Take the line holding "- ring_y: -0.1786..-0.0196" as the first line of the answer and the last line of the listing as its end; retype everything between exactly.
Source data Block Start
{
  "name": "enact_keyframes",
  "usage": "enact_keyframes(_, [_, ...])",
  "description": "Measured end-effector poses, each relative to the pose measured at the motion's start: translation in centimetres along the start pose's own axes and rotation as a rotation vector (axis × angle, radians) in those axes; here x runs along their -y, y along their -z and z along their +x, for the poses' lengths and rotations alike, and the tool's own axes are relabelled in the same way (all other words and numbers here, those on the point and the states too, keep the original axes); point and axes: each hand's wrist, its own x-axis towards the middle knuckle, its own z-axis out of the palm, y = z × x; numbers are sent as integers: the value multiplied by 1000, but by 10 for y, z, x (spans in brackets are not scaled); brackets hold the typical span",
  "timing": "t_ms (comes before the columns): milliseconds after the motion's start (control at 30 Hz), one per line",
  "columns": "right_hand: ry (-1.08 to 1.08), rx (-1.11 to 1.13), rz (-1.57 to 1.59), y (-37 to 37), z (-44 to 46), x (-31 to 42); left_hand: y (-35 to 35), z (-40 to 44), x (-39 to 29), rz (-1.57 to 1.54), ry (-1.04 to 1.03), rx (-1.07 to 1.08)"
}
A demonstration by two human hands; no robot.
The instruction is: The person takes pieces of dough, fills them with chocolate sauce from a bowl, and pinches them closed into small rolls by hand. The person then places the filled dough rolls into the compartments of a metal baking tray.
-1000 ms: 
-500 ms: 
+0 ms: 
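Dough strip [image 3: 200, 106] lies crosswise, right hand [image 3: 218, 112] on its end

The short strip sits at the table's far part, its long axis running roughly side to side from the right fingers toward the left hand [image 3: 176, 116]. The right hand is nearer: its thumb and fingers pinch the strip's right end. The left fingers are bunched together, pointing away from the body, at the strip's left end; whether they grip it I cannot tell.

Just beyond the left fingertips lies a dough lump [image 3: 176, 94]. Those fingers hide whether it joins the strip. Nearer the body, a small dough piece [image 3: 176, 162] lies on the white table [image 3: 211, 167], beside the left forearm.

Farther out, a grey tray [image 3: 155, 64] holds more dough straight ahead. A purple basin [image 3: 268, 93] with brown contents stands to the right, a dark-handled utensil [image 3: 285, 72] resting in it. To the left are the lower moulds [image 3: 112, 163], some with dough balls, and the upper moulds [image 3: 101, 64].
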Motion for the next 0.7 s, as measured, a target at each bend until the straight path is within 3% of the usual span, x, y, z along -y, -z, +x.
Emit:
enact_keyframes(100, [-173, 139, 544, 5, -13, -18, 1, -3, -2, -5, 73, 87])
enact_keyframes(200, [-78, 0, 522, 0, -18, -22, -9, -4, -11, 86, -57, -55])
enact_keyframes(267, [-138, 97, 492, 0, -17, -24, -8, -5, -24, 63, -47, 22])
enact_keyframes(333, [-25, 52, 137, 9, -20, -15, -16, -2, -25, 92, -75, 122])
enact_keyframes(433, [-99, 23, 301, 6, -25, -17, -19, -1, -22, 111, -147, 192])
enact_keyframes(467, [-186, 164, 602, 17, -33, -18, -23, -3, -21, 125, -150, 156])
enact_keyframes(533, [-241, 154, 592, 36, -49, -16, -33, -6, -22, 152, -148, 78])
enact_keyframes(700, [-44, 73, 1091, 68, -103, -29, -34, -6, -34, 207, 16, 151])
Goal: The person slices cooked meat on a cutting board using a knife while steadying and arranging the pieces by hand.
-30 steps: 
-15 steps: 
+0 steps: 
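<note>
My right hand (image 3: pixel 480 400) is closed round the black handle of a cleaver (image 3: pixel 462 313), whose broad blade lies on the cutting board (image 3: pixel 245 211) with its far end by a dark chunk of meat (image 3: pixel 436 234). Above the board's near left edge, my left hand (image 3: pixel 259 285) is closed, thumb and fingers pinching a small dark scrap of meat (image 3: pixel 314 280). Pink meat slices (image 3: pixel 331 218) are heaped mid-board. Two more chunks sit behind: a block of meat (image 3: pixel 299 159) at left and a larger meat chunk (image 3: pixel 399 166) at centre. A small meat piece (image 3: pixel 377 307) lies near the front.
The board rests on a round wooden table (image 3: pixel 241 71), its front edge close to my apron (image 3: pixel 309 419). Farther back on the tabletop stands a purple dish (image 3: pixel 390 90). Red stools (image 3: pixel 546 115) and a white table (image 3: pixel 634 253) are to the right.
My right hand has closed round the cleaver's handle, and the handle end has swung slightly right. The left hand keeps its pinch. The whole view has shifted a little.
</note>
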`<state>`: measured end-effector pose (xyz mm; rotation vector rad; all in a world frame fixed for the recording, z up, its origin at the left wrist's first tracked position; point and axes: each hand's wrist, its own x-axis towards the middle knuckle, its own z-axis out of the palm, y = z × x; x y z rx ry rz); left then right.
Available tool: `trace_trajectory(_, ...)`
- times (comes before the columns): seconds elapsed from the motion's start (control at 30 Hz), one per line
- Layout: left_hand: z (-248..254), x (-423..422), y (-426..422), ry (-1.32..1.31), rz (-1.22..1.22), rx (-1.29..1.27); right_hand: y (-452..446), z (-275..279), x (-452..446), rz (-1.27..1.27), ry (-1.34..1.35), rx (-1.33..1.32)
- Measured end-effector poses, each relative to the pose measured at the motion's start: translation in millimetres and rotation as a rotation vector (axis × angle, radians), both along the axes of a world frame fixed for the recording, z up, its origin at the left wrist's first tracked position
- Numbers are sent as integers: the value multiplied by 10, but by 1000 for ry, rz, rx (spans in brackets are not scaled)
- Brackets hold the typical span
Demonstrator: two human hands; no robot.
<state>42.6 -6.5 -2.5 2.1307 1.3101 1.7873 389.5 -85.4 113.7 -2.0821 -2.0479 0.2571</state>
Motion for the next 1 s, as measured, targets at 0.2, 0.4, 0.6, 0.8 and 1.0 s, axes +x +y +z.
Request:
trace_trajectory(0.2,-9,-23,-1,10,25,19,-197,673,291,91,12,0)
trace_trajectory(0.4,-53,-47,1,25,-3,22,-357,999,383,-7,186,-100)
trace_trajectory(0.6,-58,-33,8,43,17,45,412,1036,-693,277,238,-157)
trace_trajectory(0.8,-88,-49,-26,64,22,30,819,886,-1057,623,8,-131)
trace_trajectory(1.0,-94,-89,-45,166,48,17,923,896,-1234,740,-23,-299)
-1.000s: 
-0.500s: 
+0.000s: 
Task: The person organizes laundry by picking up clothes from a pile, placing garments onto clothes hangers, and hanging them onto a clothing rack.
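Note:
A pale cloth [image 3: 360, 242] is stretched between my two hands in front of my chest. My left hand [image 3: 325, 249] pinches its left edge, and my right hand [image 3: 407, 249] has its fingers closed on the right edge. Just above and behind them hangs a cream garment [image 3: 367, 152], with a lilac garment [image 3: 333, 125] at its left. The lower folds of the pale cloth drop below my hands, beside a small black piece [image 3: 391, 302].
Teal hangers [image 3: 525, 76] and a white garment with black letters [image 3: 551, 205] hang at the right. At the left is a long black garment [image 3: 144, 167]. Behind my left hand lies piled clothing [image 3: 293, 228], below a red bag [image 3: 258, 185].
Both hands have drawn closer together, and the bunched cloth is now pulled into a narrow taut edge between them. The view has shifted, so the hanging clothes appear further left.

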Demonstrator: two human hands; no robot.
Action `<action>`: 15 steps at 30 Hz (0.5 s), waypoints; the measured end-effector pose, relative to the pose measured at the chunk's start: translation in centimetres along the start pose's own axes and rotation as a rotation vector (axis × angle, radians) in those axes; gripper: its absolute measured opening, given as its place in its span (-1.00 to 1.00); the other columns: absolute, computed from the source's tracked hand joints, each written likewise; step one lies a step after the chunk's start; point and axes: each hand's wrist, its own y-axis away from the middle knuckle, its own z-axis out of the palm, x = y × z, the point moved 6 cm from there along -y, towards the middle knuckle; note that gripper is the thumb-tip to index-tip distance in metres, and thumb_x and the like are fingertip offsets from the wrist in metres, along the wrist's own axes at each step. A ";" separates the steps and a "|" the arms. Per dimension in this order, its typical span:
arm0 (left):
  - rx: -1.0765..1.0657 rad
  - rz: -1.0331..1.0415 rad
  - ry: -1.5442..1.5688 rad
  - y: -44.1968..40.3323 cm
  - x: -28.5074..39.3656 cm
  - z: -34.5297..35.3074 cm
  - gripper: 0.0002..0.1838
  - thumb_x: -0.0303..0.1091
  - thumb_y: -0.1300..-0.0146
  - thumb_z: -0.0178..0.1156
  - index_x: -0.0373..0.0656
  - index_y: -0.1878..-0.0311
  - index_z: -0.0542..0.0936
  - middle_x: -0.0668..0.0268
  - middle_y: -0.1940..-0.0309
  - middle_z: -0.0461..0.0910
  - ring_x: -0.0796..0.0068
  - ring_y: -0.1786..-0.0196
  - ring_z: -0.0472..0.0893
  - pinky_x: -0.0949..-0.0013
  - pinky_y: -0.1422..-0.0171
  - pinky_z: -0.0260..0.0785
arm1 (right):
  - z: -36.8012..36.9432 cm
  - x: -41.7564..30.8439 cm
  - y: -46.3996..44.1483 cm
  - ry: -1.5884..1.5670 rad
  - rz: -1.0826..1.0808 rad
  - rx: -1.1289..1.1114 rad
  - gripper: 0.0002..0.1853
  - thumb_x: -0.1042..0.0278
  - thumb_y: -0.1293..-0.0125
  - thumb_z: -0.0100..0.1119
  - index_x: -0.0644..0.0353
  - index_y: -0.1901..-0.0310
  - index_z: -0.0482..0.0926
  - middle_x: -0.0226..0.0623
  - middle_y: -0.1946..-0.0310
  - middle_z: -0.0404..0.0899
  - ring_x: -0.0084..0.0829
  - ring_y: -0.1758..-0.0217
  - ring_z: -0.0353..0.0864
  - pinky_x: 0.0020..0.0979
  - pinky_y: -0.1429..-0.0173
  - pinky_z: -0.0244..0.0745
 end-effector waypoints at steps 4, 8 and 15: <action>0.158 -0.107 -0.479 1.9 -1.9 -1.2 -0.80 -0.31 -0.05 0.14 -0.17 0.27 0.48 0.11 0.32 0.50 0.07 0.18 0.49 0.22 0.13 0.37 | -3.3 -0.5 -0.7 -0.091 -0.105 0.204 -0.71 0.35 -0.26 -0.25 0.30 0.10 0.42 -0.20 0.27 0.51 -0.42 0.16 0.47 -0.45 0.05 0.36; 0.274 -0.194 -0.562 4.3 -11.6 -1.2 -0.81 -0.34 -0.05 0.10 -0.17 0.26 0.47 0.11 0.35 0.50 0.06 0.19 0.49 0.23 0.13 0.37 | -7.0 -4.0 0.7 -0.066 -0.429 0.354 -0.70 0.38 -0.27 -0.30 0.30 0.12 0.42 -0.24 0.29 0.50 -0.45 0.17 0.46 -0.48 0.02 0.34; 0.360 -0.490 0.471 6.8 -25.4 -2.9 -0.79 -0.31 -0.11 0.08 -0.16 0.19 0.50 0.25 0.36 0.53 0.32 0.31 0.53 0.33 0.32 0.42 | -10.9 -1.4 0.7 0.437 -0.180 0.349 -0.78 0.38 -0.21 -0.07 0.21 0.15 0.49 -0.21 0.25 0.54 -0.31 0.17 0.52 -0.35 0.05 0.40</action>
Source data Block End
Solution
  - ring_y: -0.1786..-0.0196
  - ring_z: -0.0472..0.0893
  - pinky_x: -0.0949..-0.0013
  - pinky_y: -0.1422..-0.0171
  - pinky_z: -0.0260..0.0785
arm1 (right):
  - z: -36.8012..36.9432 cm
  - x: -41.7564..30.8439 cm
  - y: -46.3996..44.1483 cm
  - ry: -1.5884..1.5670 rad
  - rz: -1.0826..1.0808 rad
  - rx: -1.1289..1.1114 rad
  - gripper: 0.0002..0.1853
  - thumb_x: -0.1042..0.0278
  - thumb_y: -0.1293..-0.0125
  - thumb_z: -0.0100..0.1119
  - index_x: -0.0644..0.0353
  - index_y: -0.1901..-0.0310
  - index_z: -0.0482..0.0926
  - middle_x: -0.0226..0.0623
  - middle_y: -0.1946..-0.0310
  - middle_z: -0.0404..0.0899
  - ring_x: -0.0084..0.0829
  - ring_y: -0.1758..-0.0217
  - ring_z: -0.0353..0.0864
  - pinky_x: 0.0020..0.0979
  - pinky_y: -0.1429..-0.0173
  - pinky_z: -0.0244..0.0745
 end-effector waypoints at steps 4, 8 and 15: <action>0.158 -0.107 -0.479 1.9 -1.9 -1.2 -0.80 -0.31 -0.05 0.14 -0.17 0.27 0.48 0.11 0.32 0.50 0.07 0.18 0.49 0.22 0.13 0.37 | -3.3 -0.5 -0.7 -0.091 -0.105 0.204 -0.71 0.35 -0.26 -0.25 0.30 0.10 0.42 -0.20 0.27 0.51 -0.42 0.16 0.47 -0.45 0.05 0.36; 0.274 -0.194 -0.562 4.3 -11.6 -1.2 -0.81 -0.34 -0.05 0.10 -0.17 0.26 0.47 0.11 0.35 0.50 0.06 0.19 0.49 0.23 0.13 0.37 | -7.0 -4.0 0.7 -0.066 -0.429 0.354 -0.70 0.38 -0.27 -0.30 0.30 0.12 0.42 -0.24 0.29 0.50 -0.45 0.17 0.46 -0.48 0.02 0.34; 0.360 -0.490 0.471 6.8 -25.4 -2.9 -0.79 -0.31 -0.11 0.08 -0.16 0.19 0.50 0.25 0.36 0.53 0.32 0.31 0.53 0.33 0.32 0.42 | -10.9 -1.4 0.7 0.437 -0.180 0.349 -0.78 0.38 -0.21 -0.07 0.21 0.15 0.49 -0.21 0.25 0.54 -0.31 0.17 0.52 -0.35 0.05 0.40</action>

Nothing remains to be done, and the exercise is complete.